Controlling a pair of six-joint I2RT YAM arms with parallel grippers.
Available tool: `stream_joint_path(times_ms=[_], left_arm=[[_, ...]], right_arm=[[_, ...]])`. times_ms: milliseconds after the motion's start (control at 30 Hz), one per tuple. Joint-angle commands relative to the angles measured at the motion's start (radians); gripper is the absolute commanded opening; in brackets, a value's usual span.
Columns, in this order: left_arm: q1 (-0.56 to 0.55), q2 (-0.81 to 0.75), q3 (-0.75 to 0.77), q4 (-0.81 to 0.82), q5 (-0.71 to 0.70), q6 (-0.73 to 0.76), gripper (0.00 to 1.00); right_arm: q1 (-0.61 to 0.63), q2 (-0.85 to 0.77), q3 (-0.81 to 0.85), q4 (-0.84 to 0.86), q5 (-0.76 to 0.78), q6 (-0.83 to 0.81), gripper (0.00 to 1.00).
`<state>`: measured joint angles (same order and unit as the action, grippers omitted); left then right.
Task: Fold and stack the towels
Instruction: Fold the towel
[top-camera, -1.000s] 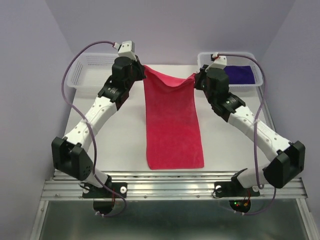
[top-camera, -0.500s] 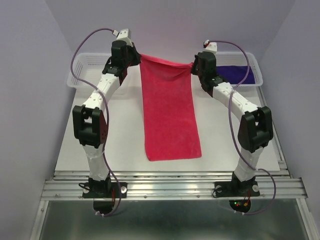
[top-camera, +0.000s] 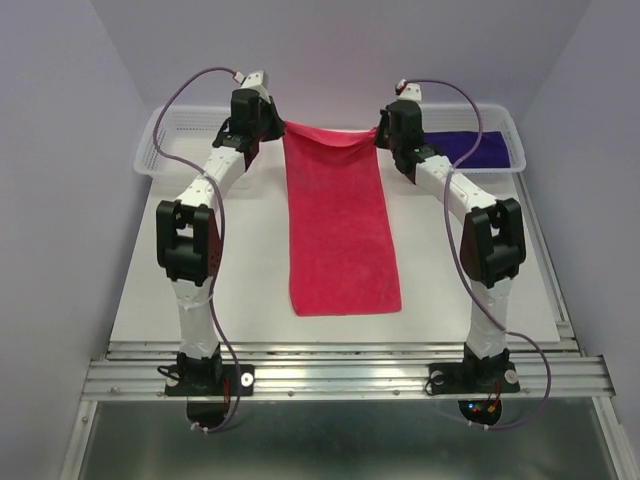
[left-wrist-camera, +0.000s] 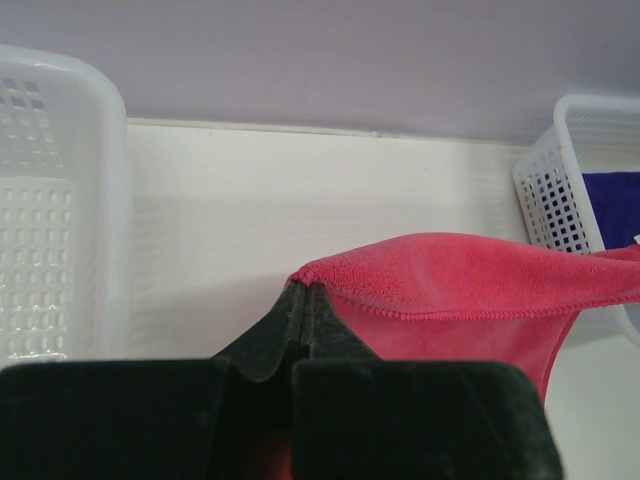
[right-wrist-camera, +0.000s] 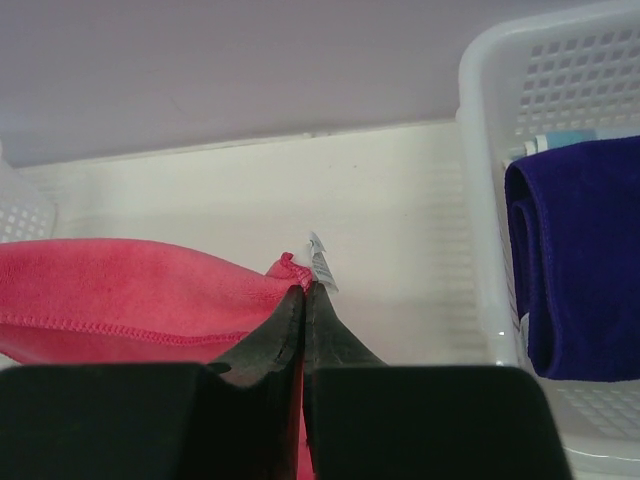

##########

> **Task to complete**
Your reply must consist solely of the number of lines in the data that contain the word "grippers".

> **Task response**
2